From the data below, retype exactly the lines starting with the one that contains "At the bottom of" and ending with the one that contains "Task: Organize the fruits", both included.

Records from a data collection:

=-=-=

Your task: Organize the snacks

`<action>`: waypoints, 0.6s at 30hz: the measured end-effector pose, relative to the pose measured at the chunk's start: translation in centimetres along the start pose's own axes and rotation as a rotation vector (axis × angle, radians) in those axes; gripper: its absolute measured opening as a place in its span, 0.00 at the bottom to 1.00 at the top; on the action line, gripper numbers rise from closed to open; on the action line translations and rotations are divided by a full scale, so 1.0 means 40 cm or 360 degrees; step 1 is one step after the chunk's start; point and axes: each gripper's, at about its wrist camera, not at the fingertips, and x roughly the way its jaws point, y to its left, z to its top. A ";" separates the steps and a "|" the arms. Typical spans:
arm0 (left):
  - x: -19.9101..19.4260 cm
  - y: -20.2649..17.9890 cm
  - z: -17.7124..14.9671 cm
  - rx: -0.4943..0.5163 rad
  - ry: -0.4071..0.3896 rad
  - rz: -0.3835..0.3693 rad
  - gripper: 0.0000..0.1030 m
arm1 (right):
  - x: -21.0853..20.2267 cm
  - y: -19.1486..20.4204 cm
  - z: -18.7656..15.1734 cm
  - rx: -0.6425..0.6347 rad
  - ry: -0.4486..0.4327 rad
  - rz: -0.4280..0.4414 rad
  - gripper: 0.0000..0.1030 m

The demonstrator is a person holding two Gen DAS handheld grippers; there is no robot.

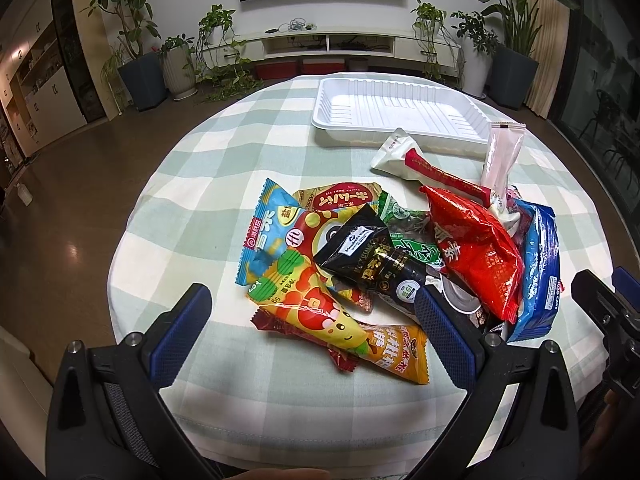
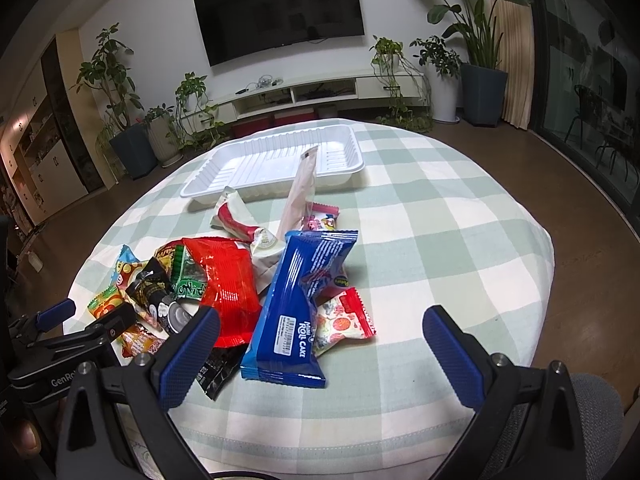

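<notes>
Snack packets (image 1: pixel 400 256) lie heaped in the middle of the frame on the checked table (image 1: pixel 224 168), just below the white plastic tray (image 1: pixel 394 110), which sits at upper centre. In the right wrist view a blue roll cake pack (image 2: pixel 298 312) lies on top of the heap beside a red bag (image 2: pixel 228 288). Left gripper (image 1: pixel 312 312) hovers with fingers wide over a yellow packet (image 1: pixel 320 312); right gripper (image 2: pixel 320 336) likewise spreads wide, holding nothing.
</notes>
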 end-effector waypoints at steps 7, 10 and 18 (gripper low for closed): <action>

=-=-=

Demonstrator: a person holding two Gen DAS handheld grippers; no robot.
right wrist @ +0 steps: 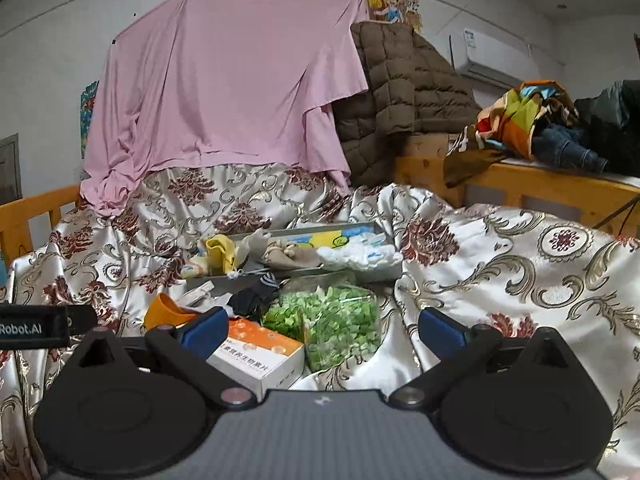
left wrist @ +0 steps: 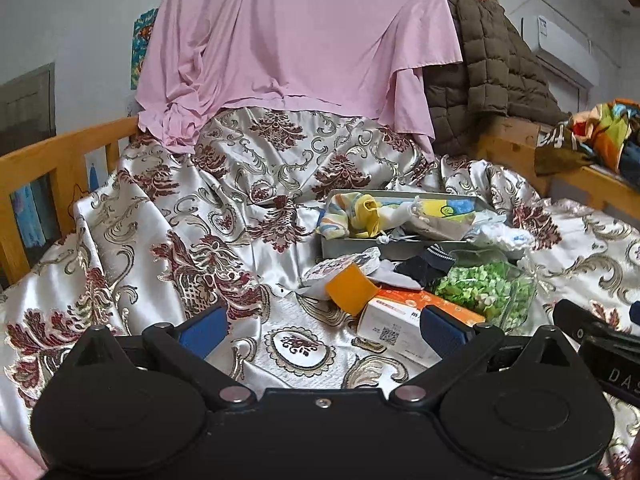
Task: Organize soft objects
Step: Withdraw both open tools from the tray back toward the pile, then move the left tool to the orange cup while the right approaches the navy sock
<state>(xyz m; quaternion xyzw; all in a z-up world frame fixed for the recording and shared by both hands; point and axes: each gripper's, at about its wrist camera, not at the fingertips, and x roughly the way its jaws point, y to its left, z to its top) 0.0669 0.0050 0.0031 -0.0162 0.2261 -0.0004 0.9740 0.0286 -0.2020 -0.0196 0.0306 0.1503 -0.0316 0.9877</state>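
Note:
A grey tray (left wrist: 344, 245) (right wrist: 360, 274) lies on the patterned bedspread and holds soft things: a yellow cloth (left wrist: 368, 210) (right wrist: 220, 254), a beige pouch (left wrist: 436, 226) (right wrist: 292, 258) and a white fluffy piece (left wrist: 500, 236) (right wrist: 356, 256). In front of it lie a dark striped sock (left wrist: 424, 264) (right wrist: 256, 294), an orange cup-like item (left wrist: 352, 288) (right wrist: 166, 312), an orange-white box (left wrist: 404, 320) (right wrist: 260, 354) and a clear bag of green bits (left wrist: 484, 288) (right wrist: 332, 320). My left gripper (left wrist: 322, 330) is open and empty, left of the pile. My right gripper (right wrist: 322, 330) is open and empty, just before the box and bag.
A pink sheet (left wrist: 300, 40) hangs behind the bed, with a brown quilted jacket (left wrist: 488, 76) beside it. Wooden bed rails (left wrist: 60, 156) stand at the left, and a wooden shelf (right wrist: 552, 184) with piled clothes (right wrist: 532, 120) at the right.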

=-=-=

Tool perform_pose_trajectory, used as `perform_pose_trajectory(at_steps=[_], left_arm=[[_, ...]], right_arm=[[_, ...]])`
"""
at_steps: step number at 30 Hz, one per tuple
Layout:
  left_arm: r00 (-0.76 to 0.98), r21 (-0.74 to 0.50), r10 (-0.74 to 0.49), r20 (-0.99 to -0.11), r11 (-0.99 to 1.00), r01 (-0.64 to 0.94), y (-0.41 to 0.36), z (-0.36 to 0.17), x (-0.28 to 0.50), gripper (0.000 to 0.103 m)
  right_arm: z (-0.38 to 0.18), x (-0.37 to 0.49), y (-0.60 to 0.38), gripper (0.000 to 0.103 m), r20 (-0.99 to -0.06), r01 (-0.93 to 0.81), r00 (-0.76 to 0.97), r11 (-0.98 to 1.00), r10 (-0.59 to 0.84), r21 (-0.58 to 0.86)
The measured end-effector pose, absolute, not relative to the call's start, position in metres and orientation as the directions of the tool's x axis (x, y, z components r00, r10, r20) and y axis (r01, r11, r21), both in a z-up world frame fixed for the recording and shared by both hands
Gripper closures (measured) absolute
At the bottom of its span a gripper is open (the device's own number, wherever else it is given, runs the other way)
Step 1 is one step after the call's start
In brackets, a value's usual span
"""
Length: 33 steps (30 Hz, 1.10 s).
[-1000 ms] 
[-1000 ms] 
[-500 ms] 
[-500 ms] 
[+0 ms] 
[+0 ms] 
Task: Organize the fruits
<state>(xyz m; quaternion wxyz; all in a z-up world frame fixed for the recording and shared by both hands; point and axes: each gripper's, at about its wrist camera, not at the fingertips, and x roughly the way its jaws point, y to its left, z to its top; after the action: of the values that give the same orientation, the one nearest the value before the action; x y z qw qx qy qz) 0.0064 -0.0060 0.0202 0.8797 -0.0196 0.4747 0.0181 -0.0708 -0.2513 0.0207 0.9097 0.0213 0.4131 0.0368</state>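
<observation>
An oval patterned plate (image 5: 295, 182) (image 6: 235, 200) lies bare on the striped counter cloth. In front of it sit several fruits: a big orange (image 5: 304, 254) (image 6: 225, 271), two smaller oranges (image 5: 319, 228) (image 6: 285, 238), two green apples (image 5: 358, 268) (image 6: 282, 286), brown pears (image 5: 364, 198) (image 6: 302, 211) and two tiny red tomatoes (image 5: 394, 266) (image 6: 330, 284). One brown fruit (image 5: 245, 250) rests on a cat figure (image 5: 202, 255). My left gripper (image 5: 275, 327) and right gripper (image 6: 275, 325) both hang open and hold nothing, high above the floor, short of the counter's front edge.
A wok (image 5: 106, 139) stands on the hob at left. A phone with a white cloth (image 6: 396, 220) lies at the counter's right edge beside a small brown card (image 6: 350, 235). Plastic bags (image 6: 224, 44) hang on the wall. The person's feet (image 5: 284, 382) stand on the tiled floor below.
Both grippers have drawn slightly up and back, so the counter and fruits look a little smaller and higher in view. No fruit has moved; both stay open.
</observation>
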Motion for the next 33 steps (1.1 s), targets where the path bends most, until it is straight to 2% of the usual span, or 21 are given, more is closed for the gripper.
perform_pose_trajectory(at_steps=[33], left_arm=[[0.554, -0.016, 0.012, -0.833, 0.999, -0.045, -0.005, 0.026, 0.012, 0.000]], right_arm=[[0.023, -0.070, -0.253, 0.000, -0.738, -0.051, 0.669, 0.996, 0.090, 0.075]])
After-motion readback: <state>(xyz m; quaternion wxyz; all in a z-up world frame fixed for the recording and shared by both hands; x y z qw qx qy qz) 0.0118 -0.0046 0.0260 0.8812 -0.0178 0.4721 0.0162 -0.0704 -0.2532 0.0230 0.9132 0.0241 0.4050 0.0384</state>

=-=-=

EXERCISE ANSWER
At the bottom of its span a gripper is open (the device's own number, wherever else it is given, runs the other way)
Step 1 is one step after the call's start
In brackets, a value's usual span
"""
Length: 33 steps (30 Hz, 1.10 s).
[-1000 ms] 
[-1000 ms] 
[-500 ms] 
[-500 ms] 
[+0 ms] 
[+0 ms] 
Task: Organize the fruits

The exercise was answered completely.